Here is the awesome trailer, using the motif of the scared kid writing a letter to his parents. Nowadays, a kid would just e-mail the cops with their i-phone.
The good thing about your typical NAMBLA member is that they always dress the part. When some ten-year-old boys are getting sweaty playing basketball at the park, you immediately know that the dude with the creepy grandpa sweater sitting on the park bench is a full blown chicken hawk. As a parent, you can keep an eye on him, and if he gets too close to your son, you can run over and tackle his ass, maybe get him in a patented NAMBLA-plex.
Unfortunately, some child molesters wear a uniform as part of their job (hello priests), and cannot be properly identified in time. Take, for example, the chef in Sleepaway Camp. When you look at someone in a uniform, you tend to thoroughly identify them in that role. You see the chef costume and imagine he spends all day cooking, not aware that he has a personal life. The summer camp chef in this film definitely has a hobby, and it involves fucking kids, in his imagination or otherwise. I guess he found the right job to support his “lifestyle”. What a piece of shit. Of course, if any camp counselors catch wind of his "ways", he can just join the clergy and be protected by the pope, free to finagle the children of the world without fear of repercussions. Unless, of course, one of the victim's fathers finds out and manages to hunt him down.
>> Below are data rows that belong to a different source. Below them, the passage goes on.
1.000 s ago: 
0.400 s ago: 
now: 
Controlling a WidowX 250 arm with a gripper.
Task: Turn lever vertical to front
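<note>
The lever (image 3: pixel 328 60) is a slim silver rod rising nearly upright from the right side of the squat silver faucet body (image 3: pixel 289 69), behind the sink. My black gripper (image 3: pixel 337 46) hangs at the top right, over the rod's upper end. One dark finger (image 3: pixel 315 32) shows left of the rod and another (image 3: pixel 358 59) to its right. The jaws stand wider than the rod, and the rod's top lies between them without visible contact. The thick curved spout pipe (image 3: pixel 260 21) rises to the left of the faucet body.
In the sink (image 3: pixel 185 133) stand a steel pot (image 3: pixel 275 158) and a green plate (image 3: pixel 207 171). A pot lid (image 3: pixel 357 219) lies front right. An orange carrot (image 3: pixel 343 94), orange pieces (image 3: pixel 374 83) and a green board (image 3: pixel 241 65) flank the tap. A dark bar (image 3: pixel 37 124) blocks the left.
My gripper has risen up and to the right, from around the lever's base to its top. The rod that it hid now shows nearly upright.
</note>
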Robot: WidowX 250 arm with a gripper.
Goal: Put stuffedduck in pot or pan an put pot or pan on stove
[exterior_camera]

The former chef is, at the very least, gonna get hogtied to the back of a pick-up truck and driven around town.
She finally opens up to a nice young boy who develops a shining to her large, perpetually open puppy dog eyes. She has big time intimacy issues on top of everything else, not to mention issues on top of that. Meanwhile, anybody who fucks with Angela gets killed in some gimmicky way (no machetes to the face here). All of this is explained, albeit in initially confusing form, in the world renowned twist ending, followed by the much lesser known, yet no less stellar, Sleepaway Camp theme song.
P.S. Review number 10 in the lazy baker onslaught of 11 horror reviews.